Task data:
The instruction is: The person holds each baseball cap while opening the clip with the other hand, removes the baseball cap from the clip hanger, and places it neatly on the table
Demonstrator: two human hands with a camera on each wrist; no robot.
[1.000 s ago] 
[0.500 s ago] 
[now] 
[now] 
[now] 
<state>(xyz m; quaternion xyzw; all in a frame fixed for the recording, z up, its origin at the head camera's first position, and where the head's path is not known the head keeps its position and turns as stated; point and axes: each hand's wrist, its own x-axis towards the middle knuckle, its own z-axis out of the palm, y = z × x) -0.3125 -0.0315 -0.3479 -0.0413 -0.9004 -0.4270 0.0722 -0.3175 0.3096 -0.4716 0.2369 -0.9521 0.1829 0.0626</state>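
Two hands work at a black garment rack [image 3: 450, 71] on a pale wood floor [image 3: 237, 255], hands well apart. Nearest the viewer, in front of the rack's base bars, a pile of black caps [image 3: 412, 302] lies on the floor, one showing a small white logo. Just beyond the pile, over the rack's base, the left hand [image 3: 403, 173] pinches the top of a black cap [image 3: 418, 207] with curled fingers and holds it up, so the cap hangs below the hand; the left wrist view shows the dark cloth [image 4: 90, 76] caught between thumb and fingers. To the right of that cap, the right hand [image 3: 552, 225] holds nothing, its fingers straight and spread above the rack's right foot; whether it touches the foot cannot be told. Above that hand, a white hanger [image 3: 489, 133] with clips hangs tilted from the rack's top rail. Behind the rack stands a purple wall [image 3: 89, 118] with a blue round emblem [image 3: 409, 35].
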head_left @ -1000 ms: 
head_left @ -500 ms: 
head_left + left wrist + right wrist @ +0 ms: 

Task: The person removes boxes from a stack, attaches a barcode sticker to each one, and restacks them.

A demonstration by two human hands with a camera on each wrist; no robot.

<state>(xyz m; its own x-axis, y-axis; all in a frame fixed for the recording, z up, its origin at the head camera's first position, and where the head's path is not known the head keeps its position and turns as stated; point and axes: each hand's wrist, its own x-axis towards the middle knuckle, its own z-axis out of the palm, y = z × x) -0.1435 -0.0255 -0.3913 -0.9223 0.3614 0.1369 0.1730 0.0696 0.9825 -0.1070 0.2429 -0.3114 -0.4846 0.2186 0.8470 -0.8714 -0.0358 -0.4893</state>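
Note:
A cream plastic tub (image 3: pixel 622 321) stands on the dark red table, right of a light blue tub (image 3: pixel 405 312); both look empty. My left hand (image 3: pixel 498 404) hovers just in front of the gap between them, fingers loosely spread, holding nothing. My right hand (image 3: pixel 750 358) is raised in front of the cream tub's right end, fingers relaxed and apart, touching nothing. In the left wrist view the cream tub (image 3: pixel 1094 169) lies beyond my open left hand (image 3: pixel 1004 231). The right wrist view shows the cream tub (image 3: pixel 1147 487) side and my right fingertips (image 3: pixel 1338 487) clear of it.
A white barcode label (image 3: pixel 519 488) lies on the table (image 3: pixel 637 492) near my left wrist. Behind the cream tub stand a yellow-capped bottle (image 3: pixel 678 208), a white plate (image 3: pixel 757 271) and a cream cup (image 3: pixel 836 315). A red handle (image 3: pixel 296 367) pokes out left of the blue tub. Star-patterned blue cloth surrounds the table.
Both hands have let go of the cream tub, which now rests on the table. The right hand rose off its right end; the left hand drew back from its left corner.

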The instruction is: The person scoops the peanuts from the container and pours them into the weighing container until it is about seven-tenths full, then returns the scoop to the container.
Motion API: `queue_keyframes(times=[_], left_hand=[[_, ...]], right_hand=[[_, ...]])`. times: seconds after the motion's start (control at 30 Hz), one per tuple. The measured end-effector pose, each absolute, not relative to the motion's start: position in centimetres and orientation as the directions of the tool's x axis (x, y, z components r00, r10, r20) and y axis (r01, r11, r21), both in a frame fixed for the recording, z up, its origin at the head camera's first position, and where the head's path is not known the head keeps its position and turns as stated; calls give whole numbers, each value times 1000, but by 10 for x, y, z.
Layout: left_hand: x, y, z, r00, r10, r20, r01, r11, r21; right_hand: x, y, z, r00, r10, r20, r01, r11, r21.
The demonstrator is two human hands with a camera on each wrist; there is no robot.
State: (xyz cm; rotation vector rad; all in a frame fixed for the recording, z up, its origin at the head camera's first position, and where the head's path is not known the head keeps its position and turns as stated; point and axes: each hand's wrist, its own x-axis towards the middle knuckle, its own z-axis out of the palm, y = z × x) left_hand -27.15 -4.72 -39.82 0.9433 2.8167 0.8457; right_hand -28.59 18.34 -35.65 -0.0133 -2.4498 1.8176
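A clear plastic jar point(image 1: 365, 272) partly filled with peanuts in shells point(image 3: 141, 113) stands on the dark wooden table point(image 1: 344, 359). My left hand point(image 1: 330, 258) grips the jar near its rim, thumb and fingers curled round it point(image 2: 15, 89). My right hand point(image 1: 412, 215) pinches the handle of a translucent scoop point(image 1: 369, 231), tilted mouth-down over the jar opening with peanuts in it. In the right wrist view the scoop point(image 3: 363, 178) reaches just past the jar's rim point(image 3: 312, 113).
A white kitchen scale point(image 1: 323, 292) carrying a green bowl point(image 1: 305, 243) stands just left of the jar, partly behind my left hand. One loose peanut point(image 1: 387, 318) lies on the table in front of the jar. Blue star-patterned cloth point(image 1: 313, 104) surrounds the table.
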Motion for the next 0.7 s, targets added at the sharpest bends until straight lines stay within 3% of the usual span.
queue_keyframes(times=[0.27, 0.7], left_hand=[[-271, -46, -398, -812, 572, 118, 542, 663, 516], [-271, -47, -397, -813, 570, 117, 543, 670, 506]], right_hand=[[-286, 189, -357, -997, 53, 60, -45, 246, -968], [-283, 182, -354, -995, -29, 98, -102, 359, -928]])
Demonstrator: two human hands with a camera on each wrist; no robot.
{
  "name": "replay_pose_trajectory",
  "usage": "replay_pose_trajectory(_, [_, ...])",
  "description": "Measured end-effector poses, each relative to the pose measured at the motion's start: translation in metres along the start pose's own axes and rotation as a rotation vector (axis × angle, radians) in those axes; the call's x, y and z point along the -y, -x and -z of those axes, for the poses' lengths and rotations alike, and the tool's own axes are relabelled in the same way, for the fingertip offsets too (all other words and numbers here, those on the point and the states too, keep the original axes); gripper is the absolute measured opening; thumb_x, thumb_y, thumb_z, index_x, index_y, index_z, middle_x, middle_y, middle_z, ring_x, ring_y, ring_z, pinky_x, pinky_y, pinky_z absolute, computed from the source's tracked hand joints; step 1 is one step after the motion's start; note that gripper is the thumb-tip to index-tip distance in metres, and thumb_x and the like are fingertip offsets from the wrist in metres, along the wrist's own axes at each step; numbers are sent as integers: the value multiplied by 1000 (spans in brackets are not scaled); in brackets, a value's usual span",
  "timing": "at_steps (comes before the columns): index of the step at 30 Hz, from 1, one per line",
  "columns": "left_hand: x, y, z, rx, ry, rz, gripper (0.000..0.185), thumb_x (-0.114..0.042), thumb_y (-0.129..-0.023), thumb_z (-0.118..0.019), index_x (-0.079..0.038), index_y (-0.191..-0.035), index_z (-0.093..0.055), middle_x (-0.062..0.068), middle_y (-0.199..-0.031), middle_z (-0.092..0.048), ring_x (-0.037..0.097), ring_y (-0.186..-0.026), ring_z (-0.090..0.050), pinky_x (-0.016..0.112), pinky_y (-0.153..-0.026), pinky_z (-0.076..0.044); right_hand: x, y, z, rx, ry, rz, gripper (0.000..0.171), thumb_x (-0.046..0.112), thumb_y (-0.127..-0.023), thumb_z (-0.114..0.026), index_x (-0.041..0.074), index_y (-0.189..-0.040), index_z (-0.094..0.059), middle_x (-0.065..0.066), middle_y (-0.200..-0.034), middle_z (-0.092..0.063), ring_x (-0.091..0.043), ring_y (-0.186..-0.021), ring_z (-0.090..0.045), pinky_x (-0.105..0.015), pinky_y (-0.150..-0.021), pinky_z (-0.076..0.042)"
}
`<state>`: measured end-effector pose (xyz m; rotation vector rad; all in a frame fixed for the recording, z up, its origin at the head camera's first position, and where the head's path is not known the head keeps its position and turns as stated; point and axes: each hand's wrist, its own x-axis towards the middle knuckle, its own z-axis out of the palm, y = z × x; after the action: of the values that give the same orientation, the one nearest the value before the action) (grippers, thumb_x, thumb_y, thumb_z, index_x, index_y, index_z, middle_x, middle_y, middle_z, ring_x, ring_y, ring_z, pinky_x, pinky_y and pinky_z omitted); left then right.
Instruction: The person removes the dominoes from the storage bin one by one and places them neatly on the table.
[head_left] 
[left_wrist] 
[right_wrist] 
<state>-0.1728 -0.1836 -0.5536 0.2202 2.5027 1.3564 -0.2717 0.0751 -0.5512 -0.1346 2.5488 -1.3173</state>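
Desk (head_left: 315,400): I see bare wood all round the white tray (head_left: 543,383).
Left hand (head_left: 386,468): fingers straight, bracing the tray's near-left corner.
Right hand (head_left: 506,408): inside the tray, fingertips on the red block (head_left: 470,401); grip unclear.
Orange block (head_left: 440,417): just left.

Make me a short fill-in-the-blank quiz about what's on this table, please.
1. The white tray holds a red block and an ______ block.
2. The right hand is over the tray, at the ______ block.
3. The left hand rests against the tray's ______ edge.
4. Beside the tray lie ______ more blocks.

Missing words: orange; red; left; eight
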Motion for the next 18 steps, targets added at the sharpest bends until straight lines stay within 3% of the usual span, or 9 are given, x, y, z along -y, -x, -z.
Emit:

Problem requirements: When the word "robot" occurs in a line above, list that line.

Reply to the task:
Demonstrator: two human hands with a camera on each wrist; no robot.
A demonstration by two human hands with a camera on each wrist; no robot.
The demonstrator is two human hands with a camera on each wrist; there is no robot.
Demonstrator: two human hands with a camera on each wrist; no robot.

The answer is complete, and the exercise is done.